The lipid A PEA modification provides a competitive advantage during experimental genital tract infection. Female BALB/c mice were inoculated vaginally with similar numbers of bacteria of wild-type FA19Sm^R and the lptA mutant (A) or wild-type FA19Sm^R and the C′lptA mutant (B), and the relative recovery of each strain was determined over time. The competitive index (CI) for each mouse at each time point is shown, with the geometric mean indicated by a horizontal bar. A CI of 1.0 indicates equal levels of fitness, a CI of <1.0 indicates reduced fitness of the mutants, and a CI of >1.0 indicates greater fitness of the mutants. The limit of detection (4 CFU) was used for the number of mutant or wild-type gonococci when these strains were not recovered. Open diamonds correspond to mice in which only wild-type bacteria (A) or C′lptA mutant bacteria (B) were recovered. The open circle in panel A corresponds to a time point from which only mutant bacteria were recovered from one mouse. The decrease in the number of data points over time is due to some mice clearing infection or being culture negative at that time point. Results are the combined data from three different experiments.

FIG 6

PEA-decorated lipid A protects N. gonorrhoeae from cathelicidins.
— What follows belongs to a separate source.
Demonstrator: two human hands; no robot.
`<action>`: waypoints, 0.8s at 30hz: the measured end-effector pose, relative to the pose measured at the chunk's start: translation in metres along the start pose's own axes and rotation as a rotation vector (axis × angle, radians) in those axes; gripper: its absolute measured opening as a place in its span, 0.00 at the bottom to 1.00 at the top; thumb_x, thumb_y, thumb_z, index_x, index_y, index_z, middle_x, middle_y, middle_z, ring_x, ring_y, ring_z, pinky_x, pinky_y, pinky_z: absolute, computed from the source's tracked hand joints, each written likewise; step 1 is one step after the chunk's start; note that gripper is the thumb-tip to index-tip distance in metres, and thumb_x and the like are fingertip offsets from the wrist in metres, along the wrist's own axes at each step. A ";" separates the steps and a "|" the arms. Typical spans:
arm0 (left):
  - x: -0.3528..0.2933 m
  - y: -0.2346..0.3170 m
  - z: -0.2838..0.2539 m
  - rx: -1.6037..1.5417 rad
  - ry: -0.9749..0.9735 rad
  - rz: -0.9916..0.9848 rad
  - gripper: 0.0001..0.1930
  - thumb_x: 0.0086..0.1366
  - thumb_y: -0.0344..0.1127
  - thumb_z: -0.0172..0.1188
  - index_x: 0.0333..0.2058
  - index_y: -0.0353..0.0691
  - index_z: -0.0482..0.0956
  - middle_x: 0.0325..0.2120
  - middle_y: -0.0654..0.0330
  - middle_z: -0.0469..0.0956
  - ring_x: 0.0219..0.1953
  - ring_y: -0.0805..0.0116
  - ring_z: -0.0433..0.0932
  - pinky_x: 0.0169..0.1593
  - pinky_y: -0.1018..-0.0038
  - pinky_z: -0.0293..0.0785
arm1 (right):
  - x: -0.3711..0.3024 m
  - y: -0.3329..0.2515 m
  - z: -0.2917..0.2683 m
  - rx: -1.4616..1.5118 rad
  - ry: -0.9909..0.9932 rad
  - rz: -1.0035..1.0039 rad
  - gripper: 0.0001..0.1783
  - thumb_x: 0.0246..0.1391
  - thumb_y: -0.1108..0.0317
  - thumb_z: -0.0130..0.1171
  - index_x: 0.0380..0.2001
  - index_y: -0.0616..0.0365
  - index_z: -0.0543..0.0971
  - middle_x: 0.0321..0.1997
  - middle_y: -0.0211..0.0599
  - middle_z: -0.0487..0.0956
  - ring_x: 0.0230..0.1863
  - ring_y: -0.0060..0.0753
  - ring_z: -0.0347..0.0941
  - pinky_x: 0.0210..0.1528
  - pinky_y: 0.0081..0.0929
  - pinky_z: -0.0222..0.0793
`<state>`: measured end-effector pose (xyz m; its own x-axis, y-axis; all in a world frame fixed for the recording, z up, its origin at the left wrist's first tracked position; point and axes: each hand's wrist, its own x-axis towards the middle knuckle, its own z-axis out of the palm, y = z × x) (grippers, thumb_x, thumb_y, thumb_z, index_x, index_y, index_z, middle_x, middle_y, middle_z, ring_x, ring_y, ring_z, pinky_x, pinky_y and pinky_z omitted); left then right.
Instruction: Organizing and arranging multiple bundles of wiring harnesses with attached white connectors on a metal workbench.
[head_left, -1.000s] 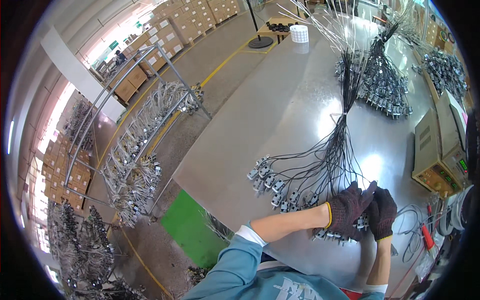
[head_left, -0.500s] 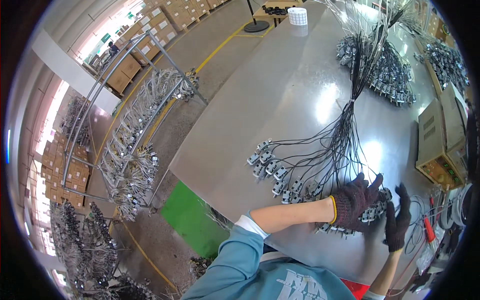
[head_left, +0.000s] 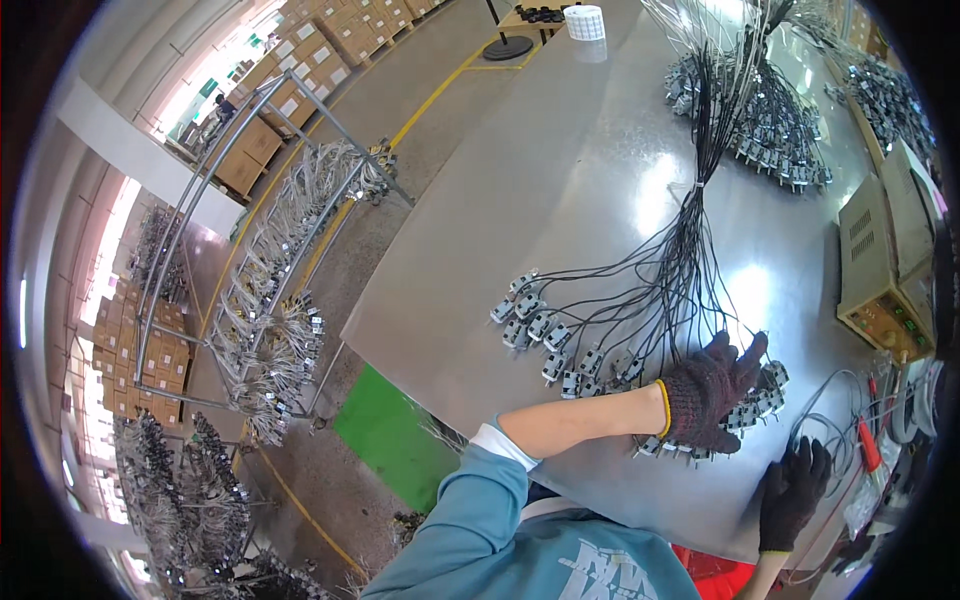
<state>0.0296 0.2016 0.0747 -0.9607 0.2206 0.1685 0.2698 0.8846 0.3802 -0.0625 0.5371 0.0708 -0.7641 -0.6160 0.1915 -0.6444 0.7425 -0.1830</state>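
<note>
A bundle of thin black cables (head_left: pixel 690 225) fans out toward me on the metal table, each ending in a small grey connector. Some of these connectors (head_left: pixel 537 327) lie spread to the left; more connectors (head_left: pixel 757 400) sit in a tight row under and beside my left hand. My left hand (head_left: pixel 708 392), in a dark knitted glove with a yellow cuff, rests palm down over them with fingers apart. My right hand (head_left: pixel 793 495), also gloved, is at the table's right front, fingers extended and holding nothing visible. What lies beneath the left palm is hidden.
A beige bench instrument (head_left: pixel 880 270) stands at the right, with a red-handled tool (head_left: pixel 868 447) and grey cables nearby. Another heap of connectors (head_left: pixel 775 140) lies at the back. A metal rack (head_left: pixel 300 240) of hanging cables stands on the floor left of the table.
My right hand has moved down toward the front edge, away from the connectors. My left hand stays over the connector row, fingers slightly shifted. The view has shifted a little.
</note>
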 end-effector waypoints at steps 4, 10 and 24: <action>0.000 0.000 0.004 0.024 0.068 0.035 0.64 0.61 0.70 0.66 0.73 0.13 0.54 0.76 0.17 0.44 0.57 0.33 0.76 0.75 0.42 0.54 | -0.010 -0.011 -0.030 -0.136 -0.044 -0.066 0.34 0.63 0.67 0.67 0.71 0.59 0.74 0.68 0.55 0.75 0.73 0.63 0.68 0.74 0.51 0.65; 0.000 0.002 -0.007 -0.034 -0.060 -0.027 0.64 0.59 0.70 0.68 0.73 0.14 0.54 0.76 0.17 0.43 0.59 0.33 0.75 0.77 0.42 0.51 | -0.012 -0.004 -0.017 0.002 -0.069 -0.042 0.32 0.64 0.69 0.64 0.71 0.59 0.74 0.61 0.51 0.80 0.66 0.59 0.73 0.70 0.51 0.67; 0.000 0.000 -0.001 -0.014 0.002 -0.018 0.64 0.60 0.70 0.67 0.74 0.16 0.53 0.76 0.18 0.45 0.61 0.33 0.75 0.78 0.41 0.51 | 0.029 -0.003 0.000 0.182 -0.061 0.081 0.29 0.61 0.59 0.69 0.61 0.62 0.78 0.40 0.46 0.80 0.42 0.51 0.81 0.50 0.46 0.77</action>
<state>0.0295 0.2014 0.0757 -0.9652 0.2043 0.1632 0.2538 0.8824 0.3961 -0.0826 0.5176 0.0771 -0.8104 -0.5752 0.1113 -0.5713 0.7337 -0.3677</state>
A semiquantitative assay was used to assess bacterial susceptibility to human and murine cathelicidins. A scrambled LL-37 peptide was used as a negative control. hLL-37, human LL-37.

FIG 7

Cathelicidins preferentially bind to gonococci with lipid A devoid of the 4′ PEA moiety. Flow cytometry was used to measure surface binding of CRAMP-38 and LL-37 wild-type, lptA, and C′lptA mutant bacteria. The open and shaded areas represent the presence and absence of CAMPS, respectively. The assay was performed three times, and the results were similar.

FIG 8

Preincubation with CAMPs differentially neutralizes the inflammatory potential of unmodified LOS. LOS from wild-type (filled bars) or lptA mutant (open bars) gonococci was incubated with PMB (10 μg/ml) or 10 μg of CRAMP-38, human LL-37, or lysozyme and then tested for its capacity to induce NF-κB expression in MEFs or bind to the LAL reagent. (A) SEAP activity produced by MEFs; (B) LAL activity. Results using 1 μg/ml and 100 μg/ml of PMB were similar (data not shown). Single, double, and triple asterisks correspond to P values that are ≤0.05, ≤0.01, and ≤0.001, respectively.